- Fed Chair Powell confirmed that the bar is high for raising rates.
- The dollar has dropped across the board.
- More falls may be in store, even as markets await comment from Trump.
Technical traders are often looking for a double-top or double-bottom to confirm a line of resistance or support. Also for fundamental traders, sometimes repetition is needed to trigger a move.
Jerome Powell, Chairman of the Federal Reserve, has said that he would personally raise rates only after seeing significant and persistently high inflation. That contrasts the reaction function for cutting rates seeing a change to the future outlook.
That means that the bar for raising rates is higher than the one for cutting them. The Fed will cut before it hikes.
Powell made similar comments in October, but the reaction was muted. Why? The Fed Chair had previously slipped unnecessary comments and his press conference after the first cut in July was considered an utter mess.
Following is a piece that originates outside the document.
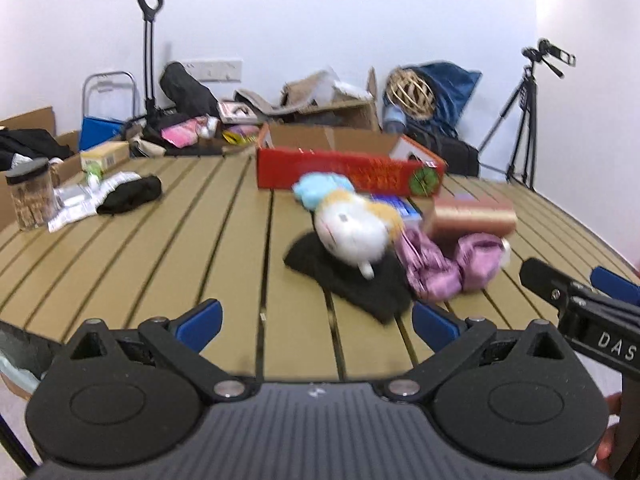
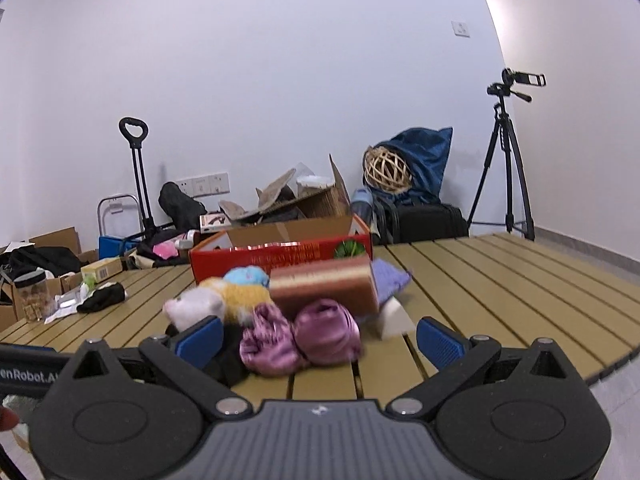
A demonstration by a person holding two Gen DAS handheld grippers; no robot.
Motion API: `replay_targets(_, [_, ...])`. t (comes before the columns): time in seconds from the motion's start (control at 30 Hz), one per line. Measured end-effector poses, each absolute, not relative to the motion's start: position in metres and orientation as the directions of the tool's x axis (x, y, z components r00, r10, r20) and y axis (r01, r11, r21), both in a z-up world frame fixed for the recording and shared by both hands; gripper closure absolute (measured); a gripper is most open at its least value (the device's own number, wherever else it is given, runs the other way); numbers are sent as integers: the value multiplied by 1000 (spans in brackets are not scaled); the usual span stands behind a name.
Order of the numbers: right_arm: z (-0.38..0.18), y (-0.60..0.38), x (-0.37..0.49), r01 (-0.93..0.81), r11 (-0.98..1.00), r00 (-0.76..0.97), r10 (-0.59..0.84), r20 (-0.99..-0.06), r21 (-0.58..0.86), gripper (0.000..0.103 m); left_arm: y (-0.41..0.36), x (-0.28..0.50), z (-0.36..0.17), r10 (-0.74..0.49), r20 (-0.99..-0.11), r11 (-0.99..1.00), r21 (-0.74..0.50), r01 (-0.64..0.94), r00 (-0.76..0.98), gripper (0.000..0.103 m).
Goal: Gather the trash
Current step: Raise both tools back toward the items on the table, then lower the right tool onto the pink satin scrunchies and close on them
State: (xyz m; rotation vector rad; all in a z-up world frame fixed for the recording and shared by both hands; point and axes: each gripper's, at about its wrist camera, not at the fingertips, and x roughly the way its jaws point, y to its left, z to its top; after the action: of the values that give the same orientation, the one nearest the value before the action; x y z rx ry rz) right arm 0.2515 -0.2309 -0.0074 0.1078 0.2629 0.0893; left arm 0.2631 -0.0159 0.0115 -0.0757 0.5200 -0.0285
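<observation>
Two black grippers with blue pads

The left gripper [image 1: 317, 322] has a dark grey ribbed body with a small white mark in the middle. Two round black discs sit on its sides, each with an oval pressed into it. Black arms with silver screws reach out to two blue fingers [image 1: 202, 320] with a bumpy face. The right gripper [image 2: 319, 338] looks the same, with blue pads [image 2: 440, 342] too. White letters "DAS" show on its black side in the left view, and "enRobot.A" shows on the left gripper's side in the right view.
</observation>
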Motion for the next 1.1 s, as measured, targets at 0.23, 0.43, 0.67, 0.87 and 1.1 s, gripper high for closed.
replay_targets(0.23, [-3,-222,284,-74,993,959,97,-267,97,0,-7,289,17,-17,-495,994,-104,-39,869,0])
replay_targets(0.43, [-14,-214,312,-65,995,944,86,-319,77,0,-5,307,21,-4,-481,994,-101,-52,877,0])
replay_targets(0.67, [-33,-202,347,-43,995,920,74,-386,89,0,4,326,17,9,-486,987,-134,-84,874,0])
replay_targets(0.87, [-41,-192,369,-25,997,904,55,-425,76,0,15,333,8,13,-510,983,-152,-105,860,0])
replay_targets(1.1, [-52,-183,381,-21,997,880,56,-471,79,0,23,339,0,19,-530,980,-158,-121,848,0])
However, by repeating the statement now, markets are paying attention. The US dollar has tumbled down, with EUR/USD hitting a six-week high at 1.1144 at the time of writing. GBP/USD is on the verge of hitting fresh seven-month highs above 1.21 and USD/JPY is on the back foot.
There may be more in store
Why? Markets tend to react in waves – the initial move is followed by a response from traders in Tokyo, then from European traders, and finally more action after US traders slept on the news.
In the bigger picture, investors are still waiting for President Donald Trump's decision regarding slapping new tariffs on China. Trump – that has been bashing the Fed – may be pleased by the market reaction and may opt to add fuel to the first by refraining from hitting Beijing with levies.
That may weigh further weigh on the safe-haven dollar – but not against the yen. It is always important to remember that Trump is unpredictable.
Overall, the dollar may have more room to fall.